Definition
Eine Familie von Morphismen (Komponenten) η_X : F(X) → G(X), indexiert durch Objekte X einer Quellkategorie, die zwei Funktoren F,G : C → D verbindet, sodass für jeden Morphismus f : X → Y in C das Quadrat G(f) ∘ η_X = η_Y ∘ F(f) kommutiert. Es drückt eine kohärente, objektweise Abbildung zwischen Funktoren aus.

Prinzip

Prinzip
Die natürliche Transformation ist die Daten, die die Übereinstimmung zwischen Funktoren mit der internen Struktur der Quellkategorie kompatibel macht; Natürlichkeit erzwingt, dass Komponenten mit der Wirkung von Morphismen kommutieren.

Demonstration

Demonstration
Betrachte Funktoren List, Id : Set → Set, wobei List(X) die endlichen Listen über X und Id(X)=X ist. Die Abbildung, die einer Liste ihre Länge zuweist, ist keine natürliche Transformation zu Id; die Abbildung, die den Kopf einer Liste liefert, definiert jedoch eine natürliche Transformation head : List → Maybe (mit Maybe(X)=X∪{nil}), deren Komponenten head_X das erste Element oder nil liefern; für jede Funktion f : X→Y stimmt der Kopf nach Anwendung von f mit der Anwendung von f auf den Kopf überein, sodass das Natürlichkeitsquadrat kommutiert.

Fehlanwendung

Fehlanwendung
Jede beliebige Sammlung von Abbildungen η_X : F(X)→G(X) als natürliche Transformation zu behandeln, ohne Kommutativität zu prüfen — z.
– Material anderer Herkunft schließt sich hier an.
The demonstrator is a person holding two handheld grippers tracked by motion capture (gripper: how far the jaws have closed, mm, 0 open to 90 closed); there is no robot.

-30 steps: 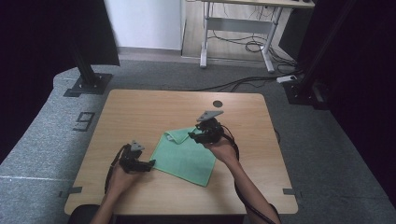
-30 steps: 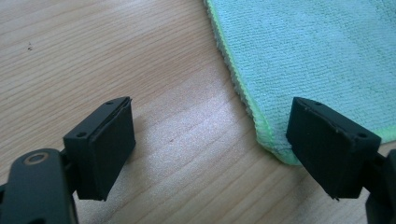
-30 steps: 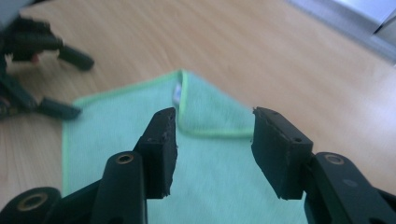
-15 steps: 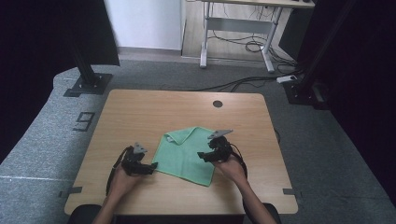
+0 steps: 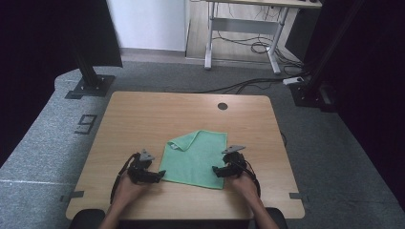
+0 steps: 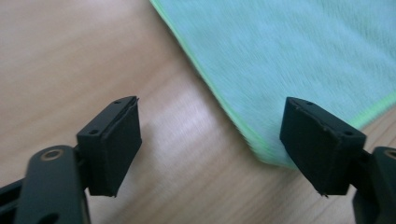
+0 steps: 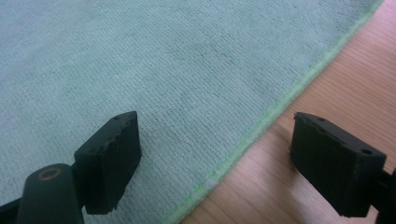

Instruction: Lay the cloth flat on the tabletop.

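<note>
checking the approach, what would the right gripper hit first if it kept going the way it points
Most likely the green cloth: the open right gripper straddles its hemmed edge, pointing across the cloth. How high it sits above the table is unclear.

Right gripper [image 7: 215, 163]: jaws apart, just been opening, nothing gripped | green cloth [image 7: 163, 74]: beneath left jaw, hem running between | wooden table [image 7: 355, 79]: under right jaw
</note>
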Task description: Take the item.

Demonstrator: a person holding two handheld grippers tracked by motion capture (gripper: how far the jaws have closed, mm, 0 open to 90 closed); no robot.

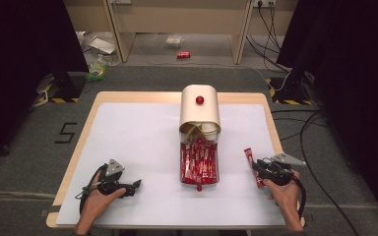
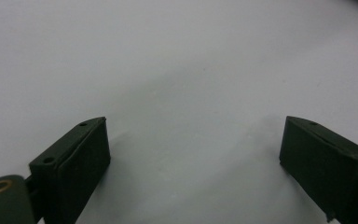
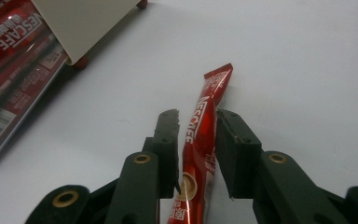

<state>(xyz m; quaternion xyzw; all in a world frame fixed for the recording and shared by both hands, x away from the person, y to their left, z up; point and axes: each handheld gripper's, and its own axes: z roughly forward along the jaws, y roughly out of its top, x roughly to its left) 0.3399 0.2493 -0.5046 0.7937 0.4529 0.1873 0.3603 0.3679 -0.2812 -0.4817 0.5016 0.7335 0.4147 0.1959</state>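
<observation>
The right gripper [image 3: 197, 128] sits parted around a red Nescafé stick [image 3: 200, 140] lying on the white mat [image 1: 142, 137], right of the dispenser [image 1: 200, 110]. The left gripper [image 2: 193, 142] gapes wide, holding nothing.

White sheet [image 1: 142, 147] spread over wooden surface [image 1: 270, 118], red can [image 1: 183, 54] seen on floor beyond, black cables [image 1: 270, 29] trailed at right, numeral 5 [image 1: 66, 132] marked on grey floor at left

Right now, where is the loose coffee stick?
The coffee stick lies on the white mat, between the right gripper's jaws, right of the dispenser in the high view.
</observation>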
B. komponentenweise Abbildungen, die von internen Repräsentanten der Objekte abhängen — verletzt die Natürlichkeit und ist nur eine Familie, keine natürliche Transformation.

Konsequenz

Konsequenz
Existiert eine natürliche Transformation, so liefert sie eine einheitliche, strukturverträgliche Möglichkeit, Funktoren zu vergleichen; man kann sie vertikal und horizontal komponieren, sie führt zu natürlicher Isomorphie und Äquivalenz und organisiert Funktoren in der Kategorie Fun(C,D).

Umkehrung

Umkehrung
Die Umkehrung wäre eine Familie von Abbildungen, die nicht mit Morphismen kommutiert; die Umkehrung der Kommutativitätsbedingung liefert beliebige, inkohärente Komponenten (eine nicht‑natürliche Familie).

Abgrenzung

Abgrenzung
Gilt nur für Paare von Funktoren mit derselben Quell‑ und Zielkategorie und für nach Objekten indexierte Abbildungen; schließt punktweise Korrespondenzen aus, die Natürlichkeit nicht erfüllen, oder Transformationen zwischen Funktoren mit verschiedenen Quellen oder Zielen.

Semantische Spannung

Semantische Spannung
Nähe Begriffe: »komponentenweise Abbildung« (bloße Familie von Abbildungen) und »natürliche Isomorphie« (natürliche Transformation mit isomorphen Komponenten). Die Spannung liegt zwischen objektweiser Definition und dem Zusatzanspruch der Kommutativität mit Morphismen.

Synthese

Synthese
Eine natürliche Transformation ist die kohärente, morphismenrespektierende Sammlung objektweiser Abbildungen, die zwei Funktoren derselben Quelle und desselben Ziels vergleicht und als fundamentale Morphismusart zwischen Funktoren in der Kategorientheorie dient.